Would you return the listing exactly as written, apart from its pictures?

────

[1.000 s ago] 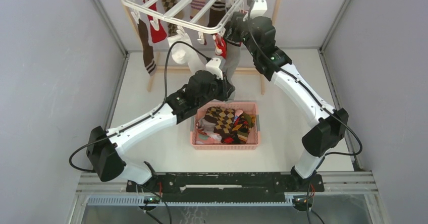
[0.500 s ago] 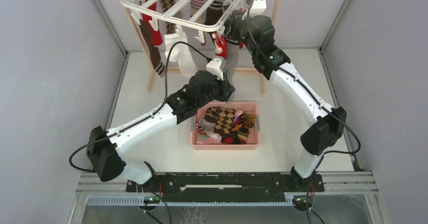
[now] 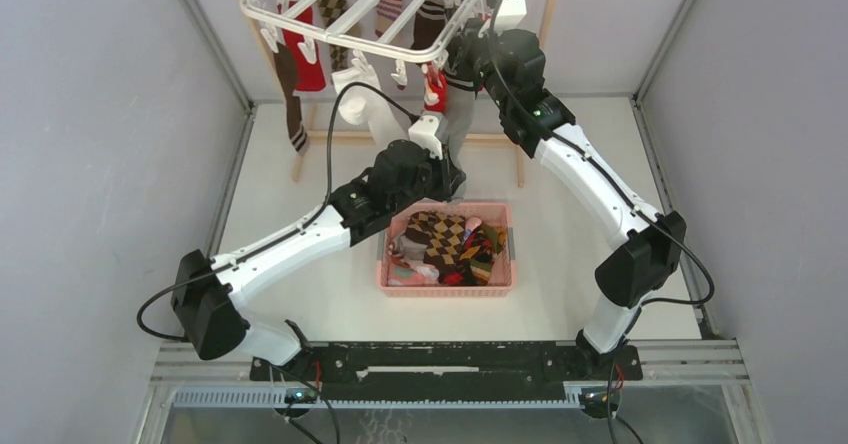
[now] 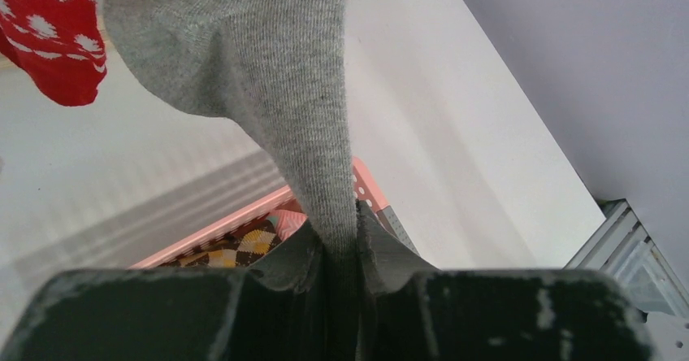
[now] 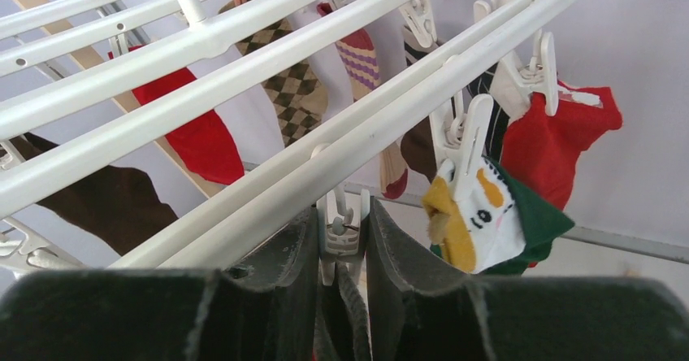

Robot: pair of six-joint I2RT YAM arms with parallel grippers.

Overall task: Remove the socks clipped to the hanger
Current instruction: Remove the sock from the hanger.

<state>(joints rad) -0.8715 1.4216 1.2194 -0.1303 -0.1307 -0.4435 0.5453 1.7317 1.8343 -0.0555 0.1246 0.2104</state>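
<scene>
Viewing from wrists: left jaws pinch grey sock [image 4: 268, 76], right jaws squeeze clip [image 5: 341, 224].

**White table, one basket, one rack**

The table [image 3: 300, 264] is a plain white surface between grey walls. A pink slatted basket [image 3: 450, 291] sits on it near the middle (socks [image 3: 440, 239] are heaped inside, an argyle one on top). Toward the far edge the feet of a wooden rack [image 3: 297, 167] rest on the surface. A black rail [image 3: 450, 359] runs along the near edge.
</scene>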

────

RESPONSE AREA
[1.000 s ago] 
[0.500 s ago] 
[now] 
[now] 
[now] 

Robot: pair of six-joint I2RT YAM arms with parallel grippers.

Overall task: Remove the socks clipped to the hanger
Current instruction: Remove the sock from the hanger.

<state>(joints rad) -0.8715 1.4216 1.2194 -0.1303 -0.1307 -0.4435 0.5453 1.7317 1.8343 -0.0555 0.1246 0.2104</state>
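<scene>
Viewing from wrists: left jaws pinch grey sock [image 4: 268, 76], right jaws squeeze clip [image 5: 341, 224].

**White table, one basket, one rack**

The table [image 3: 300, 264] is a plain white surface between grey walls. A pink slatted basket [image 3: 450, 291] sits on it near the middle (socks [image 3: 440, 239] are heaped inside, an argyle one on top). Toward the far edge the feet of a wooden rack [image 3: 297, 167] rest on the surface. A black rail [image 3: 450, 359] runs along the near edge.
</scene>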

The answer is complete, and the exercise is done.